Got me curious regarding ARM latency, wonder if that was related to particular instructions which added more latency or transfers between the registers/memory subsystem internals. Also on the off-chance that you remember, did you inline intrinsics or let the compiler auto-optimize?
Interesting to test out on the ARM Mac, and see if different dependency chains show significant latency penalties / in with reorder buffer.
This is for Cortex A8, which was the chip in the Nexus One. I wrote the original version of sound synthesis directly in ARM assembler[1]. It was very highly optimized, I remember using a cycle counting app that flagged any dependency chain that would cause the processor to stall, and ultimately utilization was in the 90%+ range. Back in those days, processors were simple enough you could do this kind of optimization by hand. By the time of Cortex A15 (Nexus 10 etc), instruction issue was out-of-order and much harder to reason about.
The best current info I could find for the latency advice is [2]. Quoting, "Moving data from NEON to ARM registers is Cortex-A8 is expensive." Looking at [3] partially reveals the reason why: the NEON pipeline is entirely after the integer pipeline, so moves from integer to NEON are cheap, but the reverse direction is potentially a large pipeline stall. This is an unusual design decision that as far as I know is not true for any other CPUs.

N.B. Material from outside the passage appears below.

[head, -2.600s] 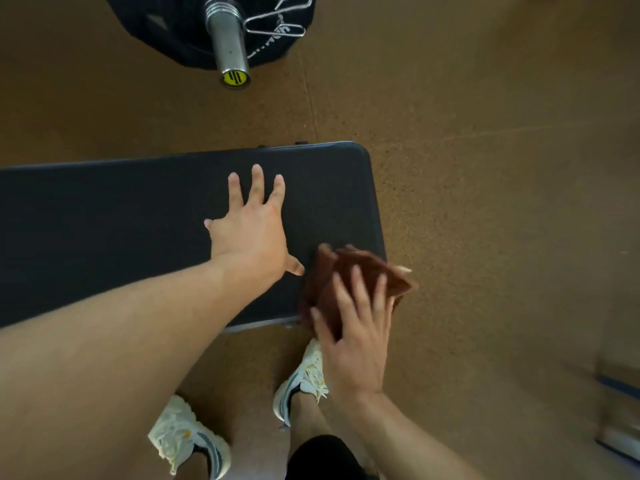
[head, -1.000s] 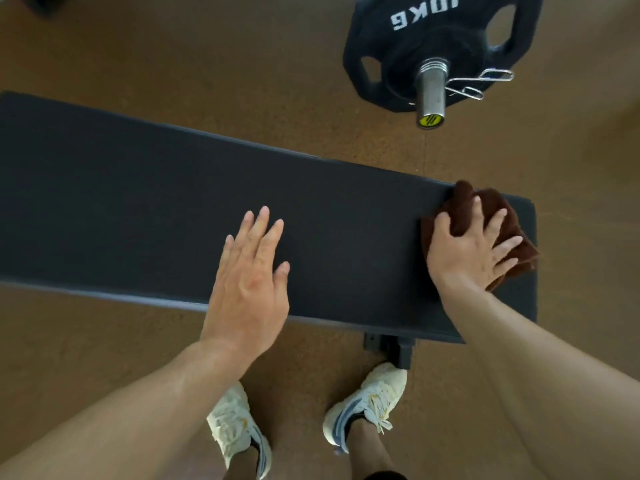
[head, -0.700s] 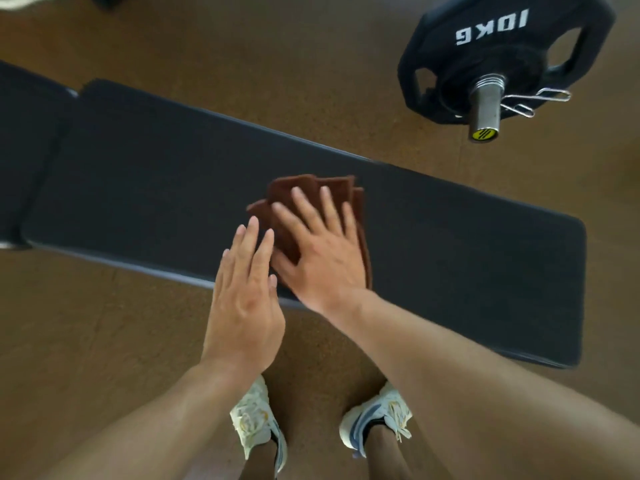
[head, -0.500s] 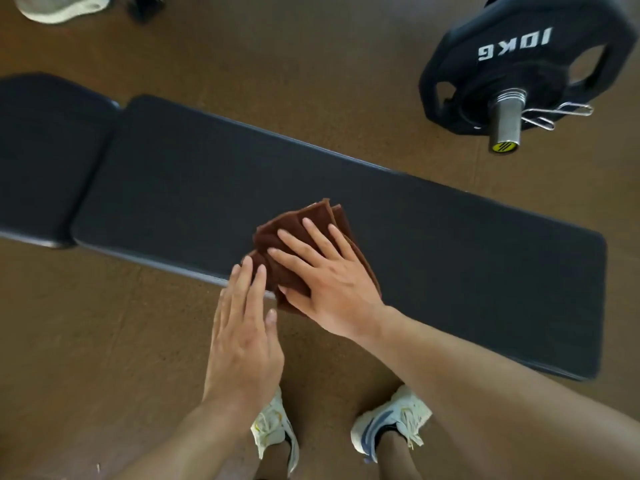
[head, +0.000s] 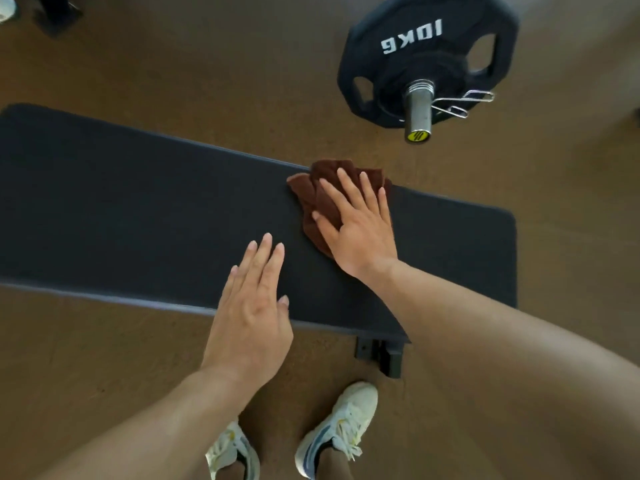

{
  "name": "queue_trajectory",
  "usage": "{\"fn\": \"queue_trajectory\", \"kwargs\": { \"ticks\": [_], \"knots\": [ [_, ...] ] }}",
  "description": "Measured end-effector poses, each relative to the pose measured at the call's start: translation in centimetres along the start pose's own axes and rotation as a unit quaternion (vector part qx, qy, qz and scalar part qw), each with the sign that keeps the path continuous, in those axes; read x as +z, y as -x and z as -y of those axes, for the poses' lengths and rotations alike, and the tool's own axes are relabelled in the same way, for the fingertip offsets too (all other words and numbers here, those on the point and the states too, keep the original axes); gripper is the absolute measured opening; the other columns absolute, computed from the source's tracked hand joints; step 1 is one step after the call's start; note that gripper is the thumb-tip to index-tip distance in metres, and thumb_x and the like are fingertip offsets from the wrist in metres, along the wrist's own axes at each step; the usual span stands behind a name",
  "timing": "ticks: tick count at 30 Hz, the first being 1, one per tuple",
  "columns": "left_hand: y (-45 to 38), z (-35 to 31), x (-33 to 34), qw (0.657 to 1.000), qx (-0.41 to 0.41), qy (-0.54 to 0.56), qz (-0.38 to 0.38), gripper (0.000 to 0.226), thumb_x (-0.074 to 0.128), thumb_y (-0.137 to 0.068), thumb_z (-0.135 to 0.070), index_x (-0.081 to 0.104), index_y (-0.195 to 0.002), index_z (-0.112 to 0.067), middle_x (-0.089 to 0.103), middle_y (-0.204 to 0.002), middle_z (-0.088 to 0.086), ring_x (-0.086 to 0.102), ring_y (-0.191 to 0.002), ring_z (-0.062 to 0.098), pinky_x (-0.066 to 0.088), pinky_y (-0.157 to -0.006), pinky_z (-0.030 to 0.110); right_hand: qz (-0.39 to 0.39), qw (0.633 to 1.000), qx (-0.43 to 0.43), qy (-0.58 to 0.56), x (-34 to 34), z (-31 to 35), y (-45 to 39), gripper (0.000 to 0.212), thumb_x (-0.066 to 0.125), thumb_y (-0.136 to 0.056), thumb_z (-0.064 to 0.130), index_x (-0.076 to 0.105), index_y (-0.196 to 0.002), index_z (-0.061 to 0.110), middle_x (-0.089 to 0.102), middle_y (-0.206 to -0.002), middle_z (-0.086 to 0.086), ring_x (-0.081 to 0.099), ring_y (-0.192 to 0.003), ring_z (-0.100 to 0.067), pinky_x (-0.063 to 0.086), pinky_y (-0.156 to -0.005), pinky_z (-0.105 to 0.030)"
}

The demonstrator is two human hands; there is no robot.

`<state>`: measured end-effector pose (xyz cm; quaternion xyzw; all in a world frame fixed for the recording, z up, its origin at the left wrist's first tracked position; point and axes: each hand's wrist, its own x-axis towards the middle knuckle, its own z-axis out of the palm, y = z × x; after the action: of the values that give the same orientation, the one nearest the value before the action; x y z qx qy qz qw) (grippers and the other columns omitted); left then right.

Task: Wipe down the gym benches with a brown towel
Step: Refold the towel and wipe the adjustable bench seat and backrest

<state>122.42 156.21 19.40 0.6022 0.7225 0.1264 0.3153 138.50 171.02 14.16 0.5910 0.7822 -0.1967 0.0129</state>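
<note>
Brown towel [head: 313,199] on a black bench [head: 145,209], black plate [head: 426,39] (white lettering), tan floor [head: 207,53].

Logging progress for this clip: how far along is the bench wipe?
Done: nothing visibly marks wiped areas. In hand: the right hand presses the brown towel flat at the bench pad's far edge; the left hand rests open on it. Left: cannot tell; other benches aren't visible.

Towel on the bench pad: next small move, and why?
Probably slide the brown towel right along the far edge toward the pad's rounded end. The right hand presses it flat near the far edge of the bench, with bare pad right of it; the left hand rests flat, bracing.
</note>
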Motion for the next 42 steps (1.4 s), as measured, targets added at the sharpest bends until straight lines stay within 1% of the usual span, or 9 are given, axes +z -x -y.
{"fn": "queue_trajectory", "kwargs": {
  "ticks": [8, 12, 16, 20, 23, 30, 36, 39, 42],
  "knots": [
    [-1.0, -9.8, 6.3, 0.997, 0.04, 0.021, 0.068, 0.07, 0.045, -0.105, -0.023, 0.006, -0.162, -0.025, -0.006, -0.169, -0.014, -0.014, -0.154, 0.0, 0.006, -0.129, 0.035, -0.05, 0.976, 0.201, -0.059, -3.6, -15.6, 5.9, 0.061, 0.035, -0.105, 0.062, 0.023, -0.162, 0.045, 0.006, -0.175, 0.015, -0.009, -0.161, -0.014, -0.01, -0.13, -0.045],
    [-1.5, -12.5, 8.1, 0.993, 0.047, -0.002, 0.109, 0.072, 0.046, -0.104, -0.024, 0.004, -0.162, -0.027, -0.009, -0.169, -0.014, -0.017, -0.153, 0.002, 0.003, -0.129, 0.039, -0.073, 0.961, 0.248, -0.093, -3.8, -18.9, 9.1, 0.062, 0.035, -0.104, 0.063, 0.024, -0.162, 0.044, 0.006, -0.175, 0.015, -0.006, -0.162, -0.016, 0.005, -0.131, -0.049],
    [-1.7, -13.3, 8.9, 0.988, 0.028, -0.036, 0.147, 0.074, 0.048, -0.104, -0.028, 0.004, -0.162, -0.024, -0.002, -0.171, -0.009, -0.014, -0.155, 0.008, 0.001, -0.129, 0.043, -0.108, 0.917, 0.338, -0.185, -3.7, -19.4, 12.8, 0.062, 0.039, -0.101, 0.066, 0.022, -0.159, 0.051, 0.011, -0.171, 0.023, 0.025, -0.156, -0.014, 0.037, -0.119, -0.051],
    [-1.1, -12.7, 9.6, 0.982, 0.05, -0.095, 0.156, 0.075, 0.049, -0.102, -0.033, 0.005, -0.162, -0.024, -0.012, -0.17, -0.004, -0.022, -0.154, 0.015, -0.006, -0.128, 0.045, -0.177, 0.859, 0.412, -0.25, -2.2, -18.4, 17.1, 0.059, 0.046, -0.1, 0.062, 0.029, -0.156, 0.05, 0.041, -0.158, 0.021, 0.054, -0.136, -0.014, 0.046, -0.11, -0.048],
    [-0.4, -11.9, 9.7, 0.978, 0.078, -0.107, 0.158, 0.077, 0.047, -0.103, -0.033, 0.0, -0.163, -0.025, -0.019, -0.169, -0.005, -0.028, -0.152, 0.015, -0.009, -0.127, 0.044, -0.21, 0.86, 0.394, -0.247, -0.3, -17.0, 20.5, 0.055, 0.048, -0.102, 0.056, 0.036, -0.154, 0.047, 0.039, -0.161, 0.019, 0.046, -0.143, -0.012, 0.046, -0.111, -0.051],
    [0.1, -8.2, 7.6, 0.976, 0.133, -0.036, 0.166, 0.062, 0.05, -0.103, -0.024, 0.027, -0.16, -0.023, 0.004, -0.17, -0.011, -0.013, -0.155, 0.003, -0.001, -0.128, 0.029, -0.131, 0.974, 0.18, -0.04, 2.3, -14.8, 22.0, 0.056, 0.045, -0.103, 0.05, 0.049, -0.153, 0.027, 0.036, -0.167, 0.003, 0.014, -0.161, -0.028, 0.017, -0.128, -0.058],
    [-0.6, -4.3, 4.7, 0.997, 0.046, 0.049, 0.034, 0.054, 0.06, -0.098, -0.015, 0.047, -0.15, -0.023, 0.033, -0.163, -0.011, 0.011, -0.154, 0.002, 0.016, -0.127, 0.031, -0.001, 0.995, -0.069, 0.066, 1.6, -8.8, 15.3, 0.064, 0.043, -0.102, 0.058, 0.028, -0.162, 0.04, 0.019, -0.173, 0.008, 0.002, -0.163, -0.026, 0.009, -0.13, -0.059],
    [-1.5, -1.3, 2.4, 0.999, 0.024, 0.039, -0.008, 0.053, 0.062, -0.097, -0.014, 0.049, -0.148, -0.02, 0.037, -0.162, -0.006, 0.016, -0.154, 0.006, 0.02, -0.127, 0.036, 0.02, 0.996, -0.043, 0.072, 0.2, -8.0, 9.1, 0.069, 0.036, -0.099, 0.068, 0.021, -0.162, 0.046, 0.012, -0.174, 0.013, -0.005, -0.163, -0.022, 0.001, -0.13, -0.056],
    [-2.0, 1.8, 0.2, 0.999, -0.002, 0.029, -0.036, 0.054, 0.062, -0.097, -0.013, 0.047, -0.149, -0.02, 0.037, -0.162, -0.004, 0.016, -0.155, 0.007, 0.019, -0.127, 0.038, -0.003, 0.991, 0.135, -0.008, -0.9, -4.8, 2.7, 0.07, 0.032, -0.1, 0.071, 0.014, -0.163, 0.047, -0.001, -0.175, 0.016, -0.015, -0.161, -0.019, -0.011, -0.129, -0.052]
  ]
}}
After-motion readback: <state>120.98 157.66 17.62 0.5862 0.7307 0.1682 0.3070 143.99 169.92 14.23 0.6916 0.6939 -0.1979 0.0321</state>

Edit: I found [4], which is a more authoritative source.
Awesome reply, and thank you for the well put together answer linking to resources and for sharing your experience.
For Cortex-A8 from [4] and the others you have linked, It makes sense to me now regarding the instruction passing data between registers, filling out the pipeline and then stalling.
Will have a peek at ARMv8/ARMv9 arch's and see what they did there regarding SVE/SVE2.
Interesting to test out on the ARM Mac, and see if different dependency chains show significant latency penalties / in with reorder buffer.